Carriers of a germline mutation in one of the DNA mismatch repair (MMR) genes have a high risk of developing numerous different cancers, predominantly colorectal cancer and endometrial cancer (known as Lynch syndrome). MMR gene mutation carriers develop tumors with MMR deficiency identified by tumor microsatellite instability or immunohistochemical loss of MMR protein expression. Tumor MMR deficiency is used to identify individuals most likely to carry an MMR gene mutation. However, MMR deficiency can also result from somatic inactivation, most commonly methylation of the MLH1 gene promoter. As tumor MMR testing of all incident colorectal and endometrial cancers (universal screening) is becoming increasingly adopted, a growing clinical problem is emerging for individuals who have tumors that show MMR deficiency who are subsequently found not to carry an MMR gene mutation after genetic testing using the current diagnostic approaches (Sanger sequencing and multiplex ligation-dependent probe amplification) and who also show no evidence of MLH1 methylation. The inability to determine the underlying cause of tumor MMR deficiency in these "Lynch-like" or "suspected Lynch syndrome" cases has significant implications on the clinical management of these individuals and their relatives. When the data from published studies are combined, 59% (95% confidence interval [CI]: 55% to 64%) of colorectal cancers and 52% (95% CI: 41% to 62%) of endometrial cancers with MMR deficiency were identified as suspected Lynch syndrome. Recent studies estimated that colorectal cancer risk for relatives of suspected Lynch syndrome cases is lower than for relatives of those with MMR gene mutations, but higher than for relatives of those with tumor MMR deficiency resulting from methylation of the MLH1 gene promoter. The cause of tumor MMR deficiency in suspected Lynch syndrome cases is likely due to either unidentified germline MMR gene mutations, somatic cell mosaicism, or biallelic somatic inactivation. Determining the underlying cause of tumor MMR deficiency in suspected Lynch syndrome cases is likely to reshape the current triaging schemes used to identify germline MMR gene mutations in cancer-affected individuals and their relatives.
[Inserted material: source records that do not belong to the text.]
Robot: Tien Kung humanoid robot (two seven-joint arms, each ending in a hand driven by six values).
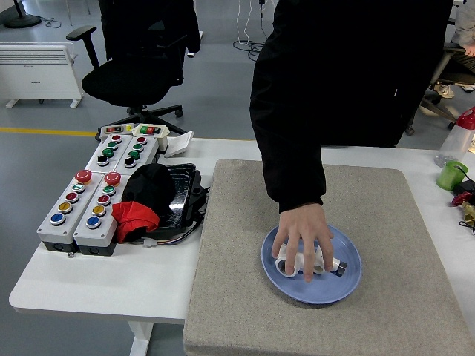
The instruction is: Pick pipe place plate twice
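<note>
Reaching person's hand (301,239) covering pipes (335,265) on plate (349,285), orientation hidden

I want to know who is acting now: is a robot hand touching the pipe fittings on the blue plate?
No, a person's hand covers the white pipe fittings on the blue plate; no robot hand shows.

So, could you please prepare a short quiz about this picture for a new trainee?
1. True or false: the person's hand rests over the white pipe fittings on the blue plate.
2. What lies under the plate? A) bare table B) grey mat C) button boxes
3. Fill in: no robot ____ shows in the head view.

Key: 1 true; 2 B, the grey mat; 3 hand.
</note>
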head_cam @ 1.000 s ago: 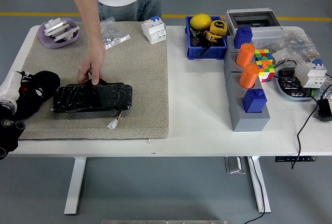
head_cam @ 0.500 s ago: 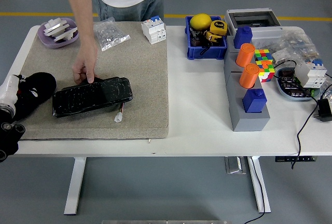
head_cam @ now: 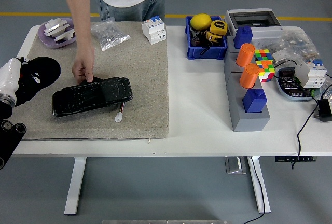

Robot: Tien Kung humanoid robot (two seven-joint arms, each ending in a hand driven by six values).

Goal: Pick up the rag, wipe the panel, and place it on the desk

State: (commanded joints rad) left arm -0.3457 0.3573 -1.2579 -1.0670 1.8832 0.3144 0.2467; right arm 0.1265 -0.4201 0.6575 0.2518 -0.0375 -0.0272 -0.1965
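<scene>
A black glossy panel [head_cam: 92, 95] lies slightly tilted on the beige mat [head_cam: 145, 79], with a small white connector [head_cam: 119, 118] on a wire at its near edge. A person's hand [head_cam: 83, 71] rests on the panel's far left edge. My left hand [head_cam: 32, 79] comes in from the left edge and is closed on a bunched black rag [head_cam: 41, 71], just left of the panel and apart from it. My right hand is out of view.
On the mat's far side are a purple dish with white parts [head_cam: 57, 31], a clear bag of small parts [head_cam: 109, 32] and a white breaker [head_cam: 154, 29]. To the right stand a blue bin [head_cam: 206, 45], a grey stand with orange cylinders [head_cam: 248, 94] and cables.
The person's hand turned the panel so its right end sits farther back, and the connector shifted right. My left hand with the rag moved up, away from the near edge.
</scene>
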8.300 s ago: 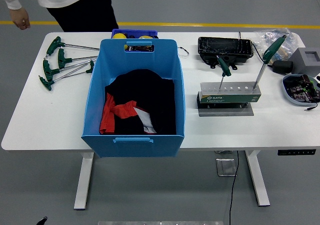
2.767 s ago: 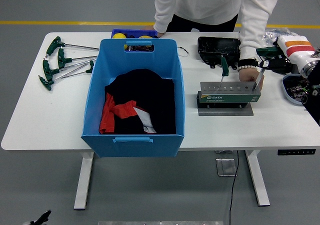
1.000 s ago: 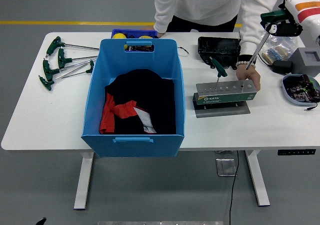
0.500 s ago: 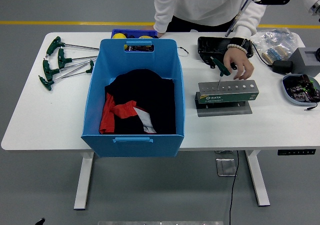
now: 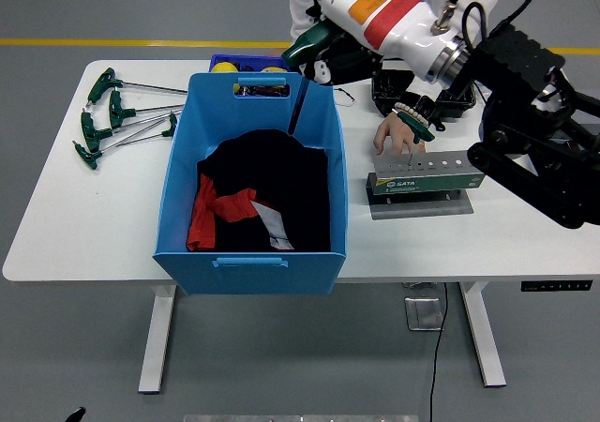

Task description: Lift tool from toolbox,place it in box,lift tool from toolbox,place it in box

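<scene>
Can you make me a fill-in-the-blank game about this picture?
1. The big bin on the table is coloured ____.
2. The robot's right hand holds a tool above the ____.
3. The loose tools lying left of the bin have ____ handles.
4. A person's hand rests just behind the grey tool ____.

Missing words: blue; bin; green; stand

We identify a robotics lab: grey floor with yellow line (image 5: 141, 43), height-adjustable white table (image 5: 84, 234), T-handle wrenches (image 5: 117, 117).
</scene>
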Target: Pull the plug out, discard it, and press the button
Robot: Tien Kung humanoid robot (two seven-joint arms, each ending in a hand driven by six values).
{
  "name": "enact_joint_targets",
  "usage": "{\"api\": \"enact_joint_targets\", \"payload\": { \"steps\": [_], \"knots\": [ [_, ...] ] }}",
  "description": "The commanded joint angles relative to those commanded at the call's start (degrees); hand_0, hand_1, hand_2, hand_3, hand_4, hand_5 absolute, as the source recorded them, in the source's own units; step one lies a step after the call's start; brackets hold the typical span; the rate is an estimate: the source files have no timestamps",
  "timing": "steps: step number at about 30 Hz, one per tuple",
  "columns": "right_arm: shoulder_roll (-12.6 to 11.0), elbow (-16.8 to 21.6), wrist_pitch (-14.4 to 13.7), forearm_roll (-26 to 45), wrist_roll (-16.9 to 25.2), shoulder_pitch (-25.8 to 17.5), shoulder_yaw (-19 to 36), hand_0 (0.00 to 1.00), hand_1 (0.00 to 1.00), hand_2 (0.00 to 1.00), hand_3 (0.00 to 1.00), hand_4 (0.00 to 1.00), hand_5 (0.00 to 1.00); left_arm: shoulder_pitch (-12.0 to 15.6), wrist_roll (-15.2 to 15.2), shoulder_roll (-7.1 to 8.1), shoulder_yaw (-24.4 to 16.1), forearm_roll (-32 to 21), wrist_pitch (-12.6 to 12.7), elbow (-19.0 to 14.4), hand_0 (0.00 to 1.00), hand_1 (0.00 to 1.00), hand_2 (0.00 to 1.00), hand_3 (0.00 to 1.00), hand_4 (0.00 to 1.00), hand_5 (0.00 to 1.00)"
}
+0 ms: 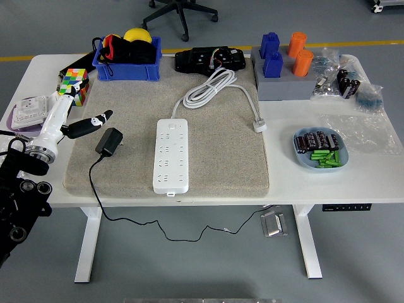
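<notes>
White tabletop [379,177], beige mat [214,126]: black plug adapter [110,141] already unplugged, lies left of power strip [172,155]; left hand [69,123] beside it, fingers [95,119] spread, empty, button press remaining.

No legible text, label, brand, number or sign is found in the head view.

No print can be made out on the white power strip [171,156], whose sockets are seen only as faint grey marks; the black adapter plug [109,141] is shown without any readable marking; the small packet [29,110] at the table's left edge carries a printed face, but it is too small and blurred to be read; the black device [210,60] at the far side of the mat bears no lettering that can be resolved; the batteries in the blue tray [303,158] are too small for any brand to be told.
</notes>
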Motion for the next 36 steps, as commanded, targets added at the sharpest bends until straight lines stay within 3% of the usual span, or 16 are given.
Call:
{"api": "enact_joint_targets", "payload": {
  "steps": [22, 36],
  "knots": [
    [0.14, 0.06, -0.2, -0.05, 0.21, 0.1, 0.14, 0.767, 0.729, 0.724, 0.713, 0.883, 0.658, -0.1, -0.43, 0.01, 0.49, -0.21, 0.08, -0.03, 0.975, 0.997, 0.98, 0.937, 0.8, 0.353],
    [0.18, 0.0, -0.39, -0.02, 0.35, 0.12, 0.16, 0.767, 0.729, 0.724, 0.713, 0.883, 0.658, -0.03, 1.13, -0.01, 0.56, 0.52, -0.9, -0.05, 0.972, 0.992, 0.974, 0.906, 0.785, 0.336]
  ]
}}
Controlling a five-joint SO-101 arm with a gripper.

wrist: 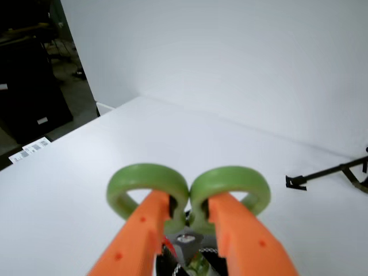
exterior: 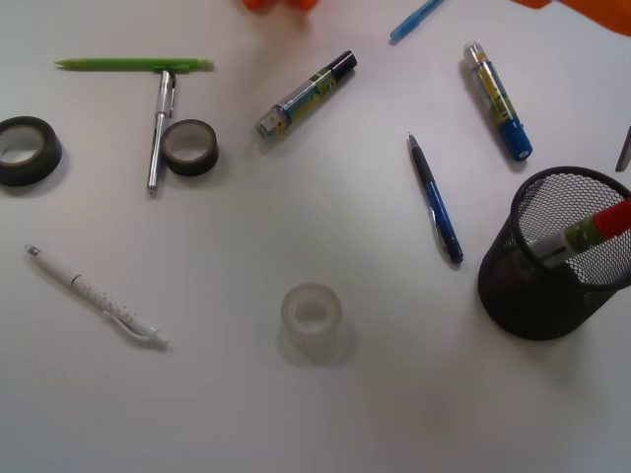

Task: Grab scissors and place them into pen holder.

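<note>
Scissors [wrist: 188,195] sit clamped in the orange tool [wrist: 187,230], seen in the wrist view: the two light green loop handles stand side by side and touching, with one orange finger [wrist: 141,233] pressed against the left loop and the other against the right. Below the handles the pivot and something red show between the fingers, blurred. In the front view the scissors cannot be made out; only orange bits of the arm show at the top edge. The pen holder [exterior: 552,286], a black mesh cup, stands at the right of the white counter [exterior: 296,424] with a red-and-green marker [exterior: 592,232] leaning inside it. Just left of it lies a blue pen [exterior: 436,200]. A clear tape roll [exterior: 313,317] sits near the middle, and a white pen [exterior: 94,295] lies well to the left.
</note>
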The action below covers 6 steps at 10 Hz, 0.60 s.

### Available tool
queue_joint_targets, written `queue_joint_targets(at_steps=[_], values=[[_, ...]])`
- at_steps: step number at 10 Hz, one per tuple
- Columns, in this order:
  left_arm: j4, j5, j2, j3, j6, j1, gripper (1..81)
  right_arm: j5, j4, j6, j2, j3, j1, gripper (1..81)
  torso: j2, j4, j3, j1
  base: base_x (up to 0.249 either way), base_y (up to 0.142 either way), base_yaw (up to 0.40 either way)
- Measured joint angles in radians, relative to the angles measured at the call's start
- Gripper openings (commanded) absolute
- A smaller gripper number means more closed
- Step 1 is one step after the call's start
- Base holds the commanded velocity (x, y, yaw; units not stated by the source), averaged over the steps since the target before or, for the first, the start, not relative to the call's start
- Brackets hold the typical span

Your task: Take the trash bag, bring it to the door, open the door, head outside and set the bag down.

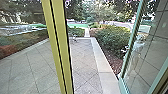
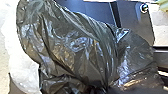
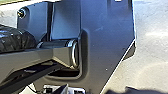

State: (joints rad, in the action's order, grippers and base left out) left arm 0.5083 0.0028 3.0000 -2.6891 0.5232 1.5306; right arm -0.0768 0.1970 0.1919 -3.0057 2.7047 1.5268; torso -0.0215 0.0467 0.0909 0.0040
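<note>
In the left wrist view the black, shiny trash bag bulges large, its folds drawn together at my left gripper, which is shut on it. A dark part of the bag also shows beside the jointed bar in the right wrist view. The head view has a yellow-green upright left of the middle and a glass panel in a green frame at the right, with an open gap between them; which one is the door leaf I cannot tell.
Beyond the gap lies paving with a pale border. Bushes grow in a mulched bed to its right. A blurred pale figure, perhaps a person, is behind the right-hand glass. More paving spreads left of the upright.
</note>
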Motion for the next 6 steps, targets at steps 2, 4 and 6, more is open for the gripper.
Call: queue_joint_targets(at_steps=[2, 4, 6], values=[[0.0, 0.0, 0.0, 0.0, 0.0, 0.0, 1.0, 0.0, 0.001, 0.0, 0.0, 0.001, 0.006, 81.1, 0.0, 0.0, 0.0, 0.0, 0.0, -0.118, 0.0], [-0.001, 0.0, 0.003, 0.0, 0.0, 0.001, 1.0, 0.0, 0.019, 0.0, 0.0, 0.005, 0.013, 81.1, 0.0, 0.0, 0.0, 0.0, 0.0, -0.118, 0.0], [-0.004, 0.0, 0.003, 0.0, 0.0, 0.003, 1.0, 0.001, 0.041, 0.0, -0.003, 0.01, 0.028, 81.1, 0.0, 0.0, 0.0, 0.0, 0.0, -0.119, 0.0]])
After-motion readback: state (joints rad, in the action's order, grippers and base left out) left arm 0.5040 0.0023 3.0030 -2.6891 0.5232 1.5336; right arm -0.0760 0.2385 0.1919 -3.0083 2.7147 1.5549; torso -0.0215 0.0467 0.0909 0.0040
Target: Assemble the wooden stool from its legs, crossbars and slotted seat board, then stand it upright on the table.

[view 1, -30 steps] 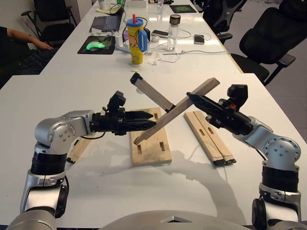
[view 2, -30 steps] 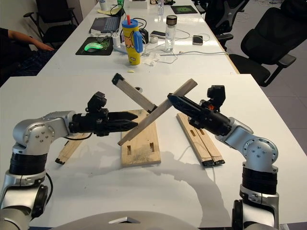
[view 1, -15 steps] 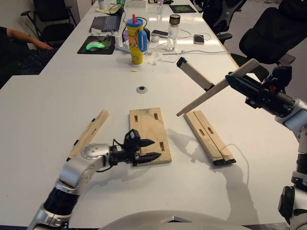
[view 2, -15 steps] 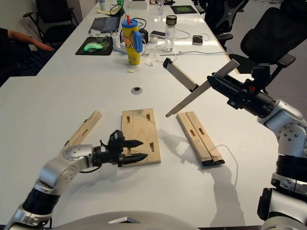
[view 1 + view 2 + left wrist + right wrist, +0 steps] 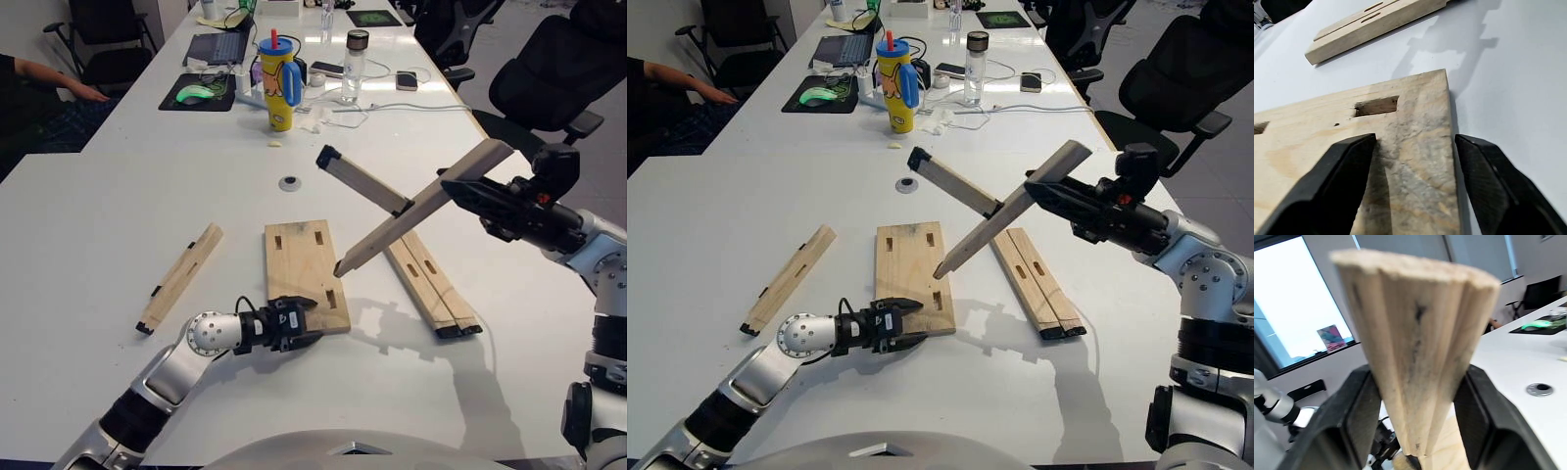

Keywords: Lynch syndrome; cancer risk; germline mutation; screening; somatic mutation.

Figure 1

Classic molecular testing approach for triaging colorectal cancer cases for germline mismatch repair (MMR) gene mutation testing.

Figure 2

The three groups of tumor mismatch repair (MMR) deficiency. Notes: The types of MMR deficiency are denoted as: 1) “inherited” MMR deficiency resulting from germline MMR gene mutations where individuals and their carrier relatives are at a high risk of colorectal cancer (CRC) and endometrial cancer (EC), and established screening guidelines are used to clinically manage and counsel mutation-positive families; 2) “sporadic” MMR deficiency resulting from somatic inactivation, predominantly MLH1 hypermethylation in the tumor. These individuals are at low risk of metachronous CRC or EC and their relatives are at low risk of cancer i.e., their risks are similar to cancer risks for those with MMR proficient tumor. Receive management established for low-risk cases and individuals; and 3) MMR deficiency of “unknown molecular cause”, therefore cases have suspected Lynch syndrome. There is no established clinical management guideline for cases and their relatives.